All that should come back is the lines of the data below from the one containing "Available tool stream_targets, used" to the one containing "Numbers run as", inclusive, exactly as they stand.
** Records for this task follows **
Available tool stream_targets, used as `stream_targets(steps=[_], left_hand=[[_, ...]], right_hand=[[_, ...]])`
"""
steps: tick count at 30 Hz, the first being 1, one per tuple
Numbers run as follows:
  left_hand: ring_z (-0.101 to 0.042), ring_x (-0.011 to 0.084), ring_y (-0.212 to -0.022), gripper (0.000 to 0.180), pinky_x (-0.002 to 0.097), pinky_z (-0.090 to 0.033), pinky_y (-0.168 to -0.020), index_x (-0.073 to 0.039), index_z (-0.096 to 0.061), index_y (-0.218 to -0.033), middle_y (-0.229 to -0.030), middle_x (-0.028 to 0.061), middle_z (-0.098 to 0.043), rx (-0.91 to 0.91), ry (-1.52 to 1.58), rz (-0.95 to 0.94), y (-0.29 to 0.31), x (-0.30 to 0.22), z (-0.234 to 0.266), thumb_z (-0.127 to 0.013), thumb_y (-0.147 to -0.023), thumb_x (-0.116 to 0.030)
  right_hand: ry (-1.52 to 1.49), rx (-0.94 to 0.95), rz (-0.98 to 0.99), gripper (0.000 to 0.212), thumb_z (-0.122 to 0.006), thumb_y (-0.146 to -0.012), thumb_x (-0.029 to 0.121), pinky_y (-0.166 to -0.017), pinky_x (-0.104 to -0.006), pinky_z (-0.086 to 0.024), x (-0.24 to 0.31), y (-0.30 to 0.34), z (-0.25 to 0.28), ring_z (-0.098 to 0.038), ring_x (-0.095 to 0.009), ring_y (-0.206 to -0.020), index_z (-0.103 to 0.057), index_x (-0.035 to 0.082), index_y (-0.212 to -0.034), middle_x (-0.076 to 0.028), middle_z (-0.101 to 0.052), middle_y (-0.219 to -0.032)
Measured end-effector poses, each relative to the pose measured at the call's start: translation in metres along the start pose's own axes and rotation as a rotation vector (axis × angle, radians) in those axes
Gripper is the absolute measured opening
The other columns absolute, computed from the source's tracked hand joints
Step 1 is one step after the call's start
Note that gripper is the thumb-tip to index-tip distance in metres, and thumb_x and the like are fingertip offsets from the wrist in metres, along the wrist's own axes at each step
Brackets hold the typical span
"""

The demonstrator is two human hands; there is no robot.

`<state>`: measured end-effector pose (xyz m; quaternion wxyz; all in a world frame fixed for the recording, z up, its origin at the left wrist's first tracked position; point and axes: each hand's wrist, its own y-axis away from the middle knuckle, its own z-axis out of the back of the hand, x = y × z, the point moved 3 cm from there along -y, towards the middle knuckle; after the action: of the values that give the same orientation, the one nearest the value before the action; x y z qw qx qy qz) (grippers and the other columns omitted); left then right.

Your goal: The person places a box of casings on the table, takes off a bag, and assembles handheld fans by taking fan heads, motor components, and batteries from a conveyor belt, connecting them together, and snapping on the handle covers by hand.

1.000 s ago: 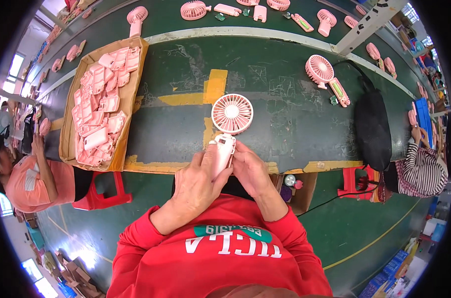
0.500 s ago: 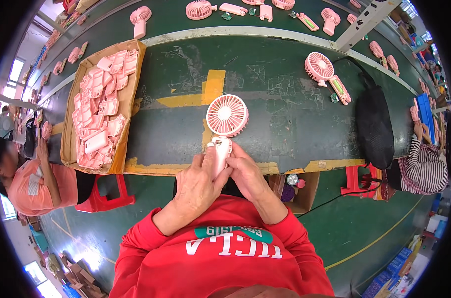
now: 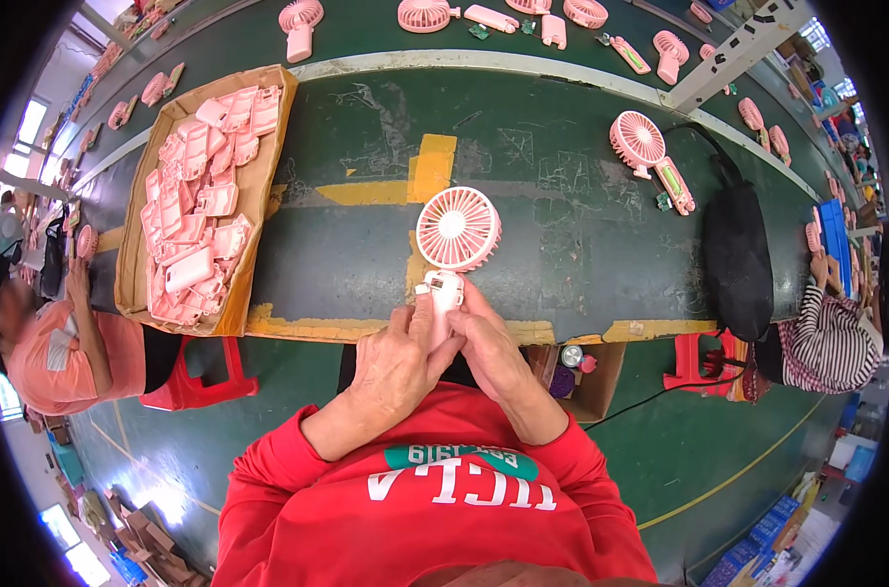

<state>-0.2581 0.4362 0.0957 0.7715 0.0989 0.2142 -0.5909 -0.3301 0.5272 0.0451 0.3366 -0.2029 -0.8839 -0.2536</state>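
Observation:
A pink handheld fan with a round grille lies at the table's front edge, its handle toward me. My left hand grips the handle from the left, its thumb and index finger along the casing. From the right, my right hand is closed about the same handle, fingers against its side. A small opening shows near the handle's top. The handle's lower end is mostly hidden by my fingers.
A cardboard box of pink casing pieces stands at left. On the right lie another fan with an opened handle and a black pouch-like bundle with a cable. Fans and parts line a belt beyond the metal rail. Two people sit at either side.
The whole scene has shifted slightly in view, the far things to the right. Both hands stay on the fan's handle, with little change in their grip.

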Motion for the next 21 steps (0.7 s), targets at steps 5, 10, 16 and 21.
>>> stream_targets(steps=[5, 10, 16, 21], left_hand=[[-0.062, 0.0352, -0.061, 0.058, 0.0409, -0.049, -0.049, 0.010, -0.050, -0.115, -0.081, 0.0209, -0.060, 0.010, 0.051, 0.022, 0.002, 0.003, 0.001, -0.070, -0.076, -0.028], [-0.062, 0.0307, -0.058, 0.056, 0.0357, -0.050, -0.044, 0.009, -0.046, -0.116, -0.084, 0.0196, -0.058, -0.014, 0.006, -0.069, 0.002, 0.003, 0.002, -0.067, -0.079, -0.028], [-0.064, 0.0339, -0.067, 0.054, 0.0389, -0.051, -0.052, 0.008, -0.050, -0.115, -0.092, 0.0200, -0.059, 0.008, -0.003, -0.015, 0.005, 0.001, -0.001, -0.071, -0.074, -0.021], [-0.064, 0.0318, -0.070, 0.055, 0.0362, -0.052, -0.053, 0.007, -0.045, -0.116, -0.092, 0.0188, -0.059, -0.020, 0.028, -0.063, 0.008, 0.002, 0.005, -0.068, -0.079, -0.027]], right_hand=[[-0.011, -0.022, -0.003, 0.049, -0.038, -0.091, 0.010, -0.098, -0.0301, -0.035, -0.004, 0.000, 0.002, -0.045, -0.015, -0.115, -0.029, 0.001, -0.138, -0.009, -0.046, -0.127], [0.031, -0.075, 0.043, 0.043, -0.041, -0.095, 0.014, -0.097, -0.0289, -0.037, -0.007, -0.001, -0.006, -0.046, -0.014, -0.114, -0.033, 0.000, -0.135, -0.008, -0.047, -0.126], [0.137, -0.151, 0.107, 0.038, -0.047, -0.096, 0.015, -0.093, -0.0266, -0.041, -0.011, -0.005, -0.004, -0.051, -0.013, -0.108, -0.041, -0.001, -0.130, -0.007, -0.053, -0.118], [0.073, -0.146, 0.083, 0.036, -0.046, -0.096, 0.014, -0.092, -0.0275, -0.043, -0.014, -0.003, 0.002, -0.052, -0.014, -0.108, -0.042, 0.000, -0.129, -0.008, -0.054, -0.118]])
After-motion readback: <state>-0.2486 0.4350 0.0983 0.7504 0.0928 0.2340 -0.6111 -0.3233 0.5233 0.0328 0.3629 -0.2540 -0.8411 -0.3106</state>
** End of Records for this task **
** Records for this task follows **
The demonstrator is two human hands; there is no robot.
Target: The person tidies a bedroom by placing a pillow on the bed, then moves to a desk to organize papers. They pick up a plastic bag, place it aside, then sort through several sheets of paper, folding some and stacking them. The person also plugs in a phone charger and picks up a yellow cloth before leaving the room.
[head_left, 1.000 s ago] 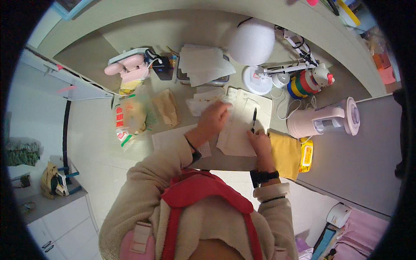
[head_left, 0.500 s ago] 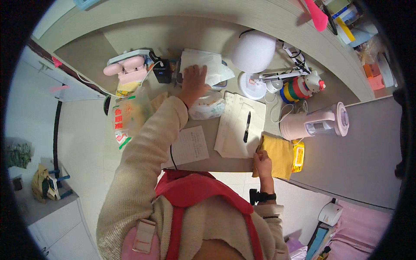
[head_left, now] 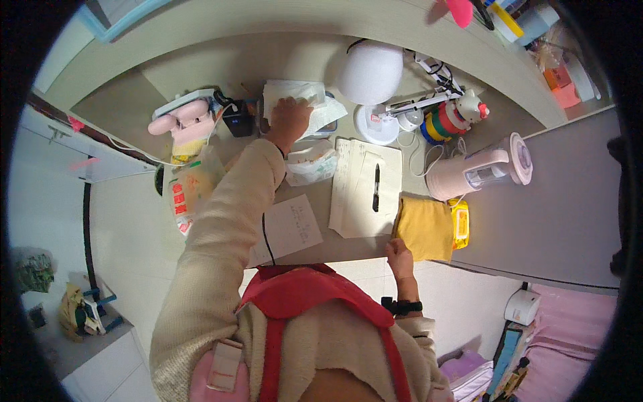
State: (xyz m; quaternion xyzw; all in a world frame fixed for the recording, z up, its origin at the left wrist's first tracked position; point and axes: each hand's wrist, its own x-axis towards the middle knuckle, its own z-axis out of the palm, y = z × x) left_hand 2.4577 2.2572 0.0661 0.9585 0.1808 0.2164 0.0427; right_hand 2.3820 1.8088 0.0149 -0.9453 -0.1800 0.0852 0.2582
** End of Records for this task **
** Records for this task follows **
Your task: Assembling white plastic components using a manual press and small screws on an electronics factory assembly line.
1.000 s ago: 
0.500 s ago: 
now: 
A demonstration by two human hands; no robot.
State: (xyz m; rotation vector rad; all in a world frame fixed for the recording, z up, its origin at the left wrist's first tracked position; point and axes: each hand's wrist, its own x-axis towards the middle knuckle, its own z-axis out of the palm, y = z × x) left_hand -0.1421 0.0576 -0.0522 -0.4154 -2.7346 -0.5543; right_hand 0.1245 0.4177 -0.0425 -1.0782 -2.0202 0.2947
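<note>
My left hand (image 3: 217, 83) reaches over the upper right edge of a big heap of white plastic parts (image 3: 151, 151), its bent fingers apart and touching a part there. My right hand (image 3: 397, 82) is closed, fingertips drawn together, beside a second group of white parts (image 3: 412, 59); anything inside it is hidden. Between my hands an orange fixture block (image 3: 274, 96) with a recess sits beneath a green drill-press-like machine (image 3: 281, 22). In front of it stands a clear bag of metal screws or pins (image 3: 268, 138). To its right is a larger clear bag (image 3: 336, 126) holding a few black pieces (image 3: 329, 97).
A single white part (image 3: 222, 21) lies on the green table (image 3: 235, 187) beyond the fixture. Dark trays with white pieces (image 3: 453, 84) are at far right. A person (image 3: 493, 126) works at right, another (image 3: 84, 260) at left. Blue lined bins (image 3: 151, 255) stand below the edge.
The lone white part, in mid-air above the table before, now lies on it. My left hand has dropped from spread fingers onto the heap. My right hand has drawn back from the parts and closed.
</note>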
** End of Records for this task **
__Answer box__.
Available tool stream_targets, used as `stream_targets(steps=[_], left_hand=[[_, ...]], right_hand=[[_, ...]])`
"""
steps: tick count at 30 Hz, the first being 1, one per tuple
Numbers run as follows:

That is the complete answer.